Grandes fueron las vicisitudes financieras más que fiscales por las que pasó el Estado durante los días que remiramos; grandes asimismo, las amarguras y desazones que sufrió el país. No con facilidad podía realizarse aquella evolución orgánica y creadora que constituyó el meollo del presidenciado de Cárdenas. Aquellos ensayos del cardenismo más generosos que pragmáticos; más optimistas que considerados, estaban llamados, a despertar desconfianza entre la gente acomodada; idealizaciones y apetitos entre los líderes del proletariado; y aunque éstos representaban una gran mayoría popular, tampoco podía ser despreciable la otra parte de la sociedad mexicana, que era la minoría.

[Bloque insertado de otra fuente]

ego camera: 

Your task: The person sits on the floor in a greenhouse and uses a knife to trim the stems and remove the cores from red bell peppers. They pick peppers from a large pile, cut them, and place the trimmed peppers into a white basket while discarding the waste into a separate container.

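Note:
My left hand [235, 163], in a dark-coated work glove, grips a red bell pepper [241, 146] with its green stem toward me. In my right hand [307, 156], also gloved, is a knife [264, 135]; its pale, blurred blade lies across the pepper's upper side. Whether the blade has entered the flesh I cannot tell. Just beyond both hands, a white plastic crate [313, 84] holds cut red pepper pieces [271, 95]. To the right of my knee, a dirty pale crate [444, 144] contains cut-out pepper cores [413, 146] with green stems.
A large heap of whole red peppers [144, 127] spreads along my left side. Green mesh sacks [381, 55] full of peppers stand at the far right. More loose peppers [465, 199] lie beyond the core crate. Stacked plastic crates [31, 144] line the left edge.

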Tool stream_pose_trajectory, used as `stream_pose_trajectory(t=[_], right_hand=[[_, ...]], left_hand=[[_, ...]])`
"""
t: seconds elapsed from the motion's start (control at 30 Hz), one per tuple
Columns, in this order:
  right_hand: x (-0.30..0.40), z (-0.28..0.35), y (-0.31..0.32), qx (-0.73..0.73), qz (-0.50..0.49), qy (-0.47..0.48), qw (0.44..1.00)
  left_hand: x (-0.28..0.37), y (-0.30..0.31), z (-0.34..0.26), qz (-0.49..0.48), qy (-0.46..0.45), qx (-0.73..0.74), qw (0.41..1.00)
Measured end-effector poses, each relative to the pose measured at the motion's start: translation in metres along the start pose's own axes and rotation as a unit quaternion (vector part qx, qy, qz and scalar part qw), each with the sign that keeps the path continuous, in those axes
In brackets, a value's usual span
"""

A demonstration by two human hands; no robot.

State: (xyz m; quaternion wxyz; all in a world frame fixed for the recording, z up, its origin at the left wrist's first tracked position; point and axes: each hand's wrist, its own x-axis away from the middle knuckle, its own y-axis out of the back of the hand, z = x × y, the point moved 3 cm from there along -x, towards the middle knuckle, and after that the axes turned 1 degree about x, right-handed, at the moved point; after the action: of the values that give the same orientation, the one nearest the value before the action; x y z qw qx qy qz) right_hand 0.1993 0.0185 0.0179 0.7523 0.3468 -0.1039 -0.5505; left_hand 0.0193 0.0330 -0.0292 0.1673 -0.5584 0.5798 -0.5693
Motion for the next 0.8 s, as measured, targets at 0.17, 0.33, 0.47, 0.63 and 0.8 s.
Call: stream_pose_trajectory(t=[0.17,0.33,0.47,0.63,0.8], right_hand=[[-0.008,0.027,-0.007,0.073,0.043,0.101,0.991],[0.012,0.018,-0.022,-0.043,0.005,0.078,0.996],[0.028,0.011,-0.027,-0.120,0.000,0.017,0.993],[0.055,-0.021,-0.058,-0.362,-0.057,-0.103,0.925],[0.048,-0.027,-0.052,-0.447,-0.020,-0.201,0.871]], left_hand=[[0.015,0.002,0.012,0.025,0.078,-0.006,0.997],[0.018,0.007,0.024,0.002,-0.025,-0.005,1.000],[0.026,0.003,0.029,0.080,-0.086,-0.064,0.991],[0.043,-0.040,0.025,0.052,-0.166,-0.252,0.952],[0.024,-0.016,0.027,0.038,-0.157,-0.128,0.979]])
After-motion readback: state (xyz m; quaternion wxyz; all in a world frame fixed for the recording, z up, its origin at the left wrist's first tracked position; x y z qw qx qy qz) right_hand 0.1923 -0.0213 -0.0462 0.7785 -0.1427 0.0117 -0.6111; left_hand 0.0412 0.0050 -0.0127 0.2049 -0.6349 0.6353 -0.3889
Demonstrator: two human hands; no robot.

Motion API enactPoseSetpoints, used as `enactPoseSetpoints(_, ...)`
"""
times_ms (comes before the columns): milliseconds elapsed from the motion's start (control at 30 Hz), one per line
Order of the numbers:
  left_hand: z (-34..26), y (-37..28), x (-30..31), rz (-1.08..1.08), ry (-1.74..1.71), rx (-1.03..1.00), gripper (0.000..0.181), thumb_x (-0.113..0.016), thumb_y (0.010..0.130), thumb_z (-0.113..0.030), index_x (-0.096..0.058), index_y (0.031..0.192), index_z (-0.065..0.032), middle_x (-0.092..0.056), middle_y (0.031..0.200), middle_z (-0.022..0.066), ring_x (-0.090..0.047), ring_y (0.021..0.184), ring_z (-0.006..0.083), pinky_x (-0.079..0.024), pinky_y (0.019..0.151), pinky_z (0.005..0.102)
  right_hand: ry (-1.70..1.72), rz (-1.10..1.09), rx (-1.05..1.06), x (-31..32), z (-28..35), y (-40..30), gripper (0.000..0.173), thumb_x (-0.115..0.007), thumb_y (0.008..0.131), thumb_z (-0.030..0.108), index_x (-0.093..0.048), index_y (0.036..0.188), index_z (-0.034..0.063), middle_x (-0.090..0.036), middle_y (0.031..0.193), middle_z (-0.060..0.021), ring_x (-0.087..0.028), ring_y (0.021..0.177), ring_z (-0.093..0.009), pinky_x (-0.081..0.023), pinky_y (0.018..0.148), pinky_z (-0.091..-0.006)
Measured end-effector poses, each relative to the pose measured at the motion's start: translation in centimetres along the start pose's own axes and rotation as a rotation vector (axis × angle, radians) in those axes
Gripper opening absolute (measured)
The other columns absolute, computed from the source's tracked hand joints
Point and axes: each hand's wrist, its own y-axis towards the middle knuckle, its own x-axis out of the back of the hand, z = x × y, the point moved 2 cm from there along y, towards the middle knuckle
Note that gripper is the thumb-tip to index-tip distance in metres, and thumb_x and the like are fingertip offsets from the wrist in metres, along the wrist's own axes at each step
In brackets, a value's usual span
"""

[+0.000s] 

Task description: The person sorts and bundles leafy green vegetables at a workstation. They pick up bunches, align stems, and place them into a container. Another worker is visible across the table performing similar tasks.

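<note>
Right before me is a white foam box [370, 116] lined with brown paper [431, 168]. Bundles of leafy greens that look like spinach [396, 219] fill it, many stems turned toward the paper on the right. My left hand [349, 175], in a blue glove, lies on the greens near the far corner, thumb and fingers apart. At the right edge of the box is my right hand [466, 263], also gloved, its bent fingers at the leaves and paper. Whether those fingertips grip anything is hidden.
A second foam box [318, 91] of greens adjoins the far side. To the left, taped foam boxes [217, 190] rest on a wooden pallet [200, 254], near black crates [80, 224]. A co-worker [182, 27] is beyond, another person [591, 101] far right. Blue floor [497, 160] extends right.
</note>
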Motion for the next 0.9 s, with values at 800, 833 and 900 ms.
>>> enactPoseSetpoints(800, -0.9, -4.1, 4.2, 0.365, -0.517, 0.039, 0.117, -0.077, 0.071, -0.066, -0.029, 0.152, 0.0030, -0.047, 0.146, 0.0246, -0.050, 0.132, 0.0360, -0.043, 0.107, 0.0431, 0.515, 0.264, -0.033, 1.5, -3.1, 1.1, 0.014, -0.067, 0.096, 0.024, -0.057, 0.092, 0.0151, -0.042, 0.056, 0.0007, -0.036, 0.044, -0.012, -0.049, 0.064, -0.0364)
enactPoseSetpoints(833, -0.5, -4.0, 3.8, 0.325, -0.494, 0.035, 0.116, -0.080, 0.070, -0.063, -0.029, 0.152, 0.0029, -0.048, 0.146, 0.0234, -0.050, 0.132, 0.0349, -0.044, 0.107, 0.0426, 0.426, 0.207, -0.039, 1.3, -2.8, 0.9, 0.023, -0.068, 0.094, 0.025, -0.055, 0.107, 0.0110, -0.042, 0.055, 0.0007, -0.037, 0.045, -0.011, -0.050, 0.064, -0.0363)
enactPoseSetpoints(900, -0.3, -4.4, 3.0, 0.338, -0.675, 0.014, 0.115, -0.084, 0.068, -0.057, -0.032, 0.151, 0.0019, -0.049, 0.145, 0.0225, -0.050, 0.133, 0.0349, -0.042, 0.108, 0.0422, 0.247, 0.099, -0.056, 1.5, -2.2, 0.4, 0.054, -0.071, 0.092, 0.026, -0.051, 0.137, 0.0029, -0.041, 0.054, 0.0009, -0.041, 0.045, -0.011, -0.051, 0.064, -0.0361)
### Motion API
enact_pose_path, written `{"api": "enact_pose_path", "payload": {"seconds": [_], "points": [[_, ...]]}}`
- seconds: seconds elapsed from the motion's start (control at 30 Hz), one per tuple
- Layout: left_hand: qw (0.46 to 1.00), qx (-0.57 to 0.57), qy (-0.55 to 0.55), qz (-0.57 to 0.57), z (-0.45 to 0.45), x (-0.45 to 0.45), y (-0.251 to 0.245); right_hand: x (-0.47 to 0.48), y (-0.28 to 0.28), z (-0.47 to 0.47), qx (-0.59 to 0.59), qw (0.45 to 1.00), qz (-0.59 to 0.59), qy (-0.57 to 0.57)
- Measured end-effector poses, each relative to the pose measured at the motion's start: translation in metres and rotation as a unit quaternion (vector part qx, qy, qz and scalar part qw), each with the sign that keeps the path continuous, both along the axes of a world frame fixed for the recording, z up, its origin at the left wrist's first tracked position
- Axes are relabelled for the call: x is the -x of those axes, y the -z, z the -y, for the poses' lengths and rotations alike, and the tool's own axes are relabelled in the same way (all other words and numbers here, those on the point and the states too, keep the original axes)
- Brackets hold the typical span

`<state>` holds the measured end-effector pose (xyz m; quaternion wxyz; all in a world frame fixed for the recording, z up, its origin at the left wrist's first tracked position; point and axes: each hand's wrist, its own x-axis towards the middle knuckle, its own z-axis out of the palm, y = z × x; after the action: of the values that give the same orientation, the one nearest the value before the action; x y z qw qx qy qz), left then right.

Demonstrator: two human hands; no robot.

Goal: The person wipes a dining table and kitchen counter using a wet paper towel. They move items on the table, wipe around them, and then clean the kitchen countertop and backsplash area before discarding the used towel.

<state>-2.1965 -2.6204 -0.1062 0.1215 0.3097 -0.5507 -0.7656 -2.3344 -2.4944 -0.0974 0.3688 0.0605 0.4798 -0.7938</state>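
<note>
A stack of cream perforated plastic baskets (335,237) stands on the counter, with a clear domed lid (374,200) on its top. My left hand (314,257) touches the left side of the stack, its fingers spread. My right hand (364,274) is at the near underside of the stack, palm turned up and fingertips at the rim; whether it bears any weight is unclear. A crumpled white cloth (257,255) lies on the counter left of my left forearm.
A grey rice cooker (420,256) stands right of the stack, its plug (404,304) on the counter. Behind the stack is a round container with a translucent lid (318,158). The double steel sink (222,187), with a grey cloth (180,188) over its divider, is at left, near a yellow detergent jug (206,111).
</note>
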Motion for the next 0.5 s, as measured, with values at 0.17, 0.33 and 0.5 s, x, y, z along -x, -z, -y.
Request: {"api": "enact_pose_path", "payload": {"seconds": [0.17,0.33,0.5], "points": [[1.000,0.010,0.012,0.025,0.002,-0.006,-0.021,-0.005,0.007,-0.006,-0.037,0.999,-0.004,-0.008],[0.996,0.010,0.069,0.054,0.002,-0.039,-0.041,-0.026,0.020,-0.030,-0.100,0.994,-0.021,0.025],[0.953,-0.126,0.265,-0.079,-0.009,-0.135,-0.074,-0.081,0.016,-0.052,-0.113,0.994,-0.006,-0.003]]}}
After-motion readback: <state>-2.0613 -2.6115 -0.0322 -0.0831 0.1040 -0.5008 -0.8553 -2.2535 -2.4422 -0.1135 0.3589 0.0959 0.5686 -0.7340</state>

Ahora bien: en medio de aquella situación que nunca fue caótica, como muy enfática y públicamente lo afirmaban los adversarios del cardenismo, sino novedosa, noble y patriótica, pues Cárdenas pretendía construir un mejoramiento mexicano en cortos seis años de vida institucional; en medio de aquella situación, sobresalieron dos personalidades. Una, la del propio Cárdenas, quien con heroica perseverancia resistió, sin ejercer violencias ni venganzas, el encuentro de una comunidad azogada, todavía temerosa de nuevas luchas intestinas y sobre todo de las consecuencias de éstas, que se creyó al borde de una vida ajena a la tradición mexicana, por más que nunca se dudó del patriotismo del Presidente. Otra, la del secretario de Hacienda Eduardo Suárez, quien a pesar de los ímpetus, no siempre normales y comprensivos del cardenismo, mantuvo el equilibrio no sólo de aquel audaz embarnecimiento fiscal del Estado, sino que manejó la hacienda pública con tanta disposición de carácter y honorabilidad, que no obstante los afanes de venturas presurosas a que dio lugar el progreso administrativo y político de México, conservó inalterable la aplicación de los fondos públicos.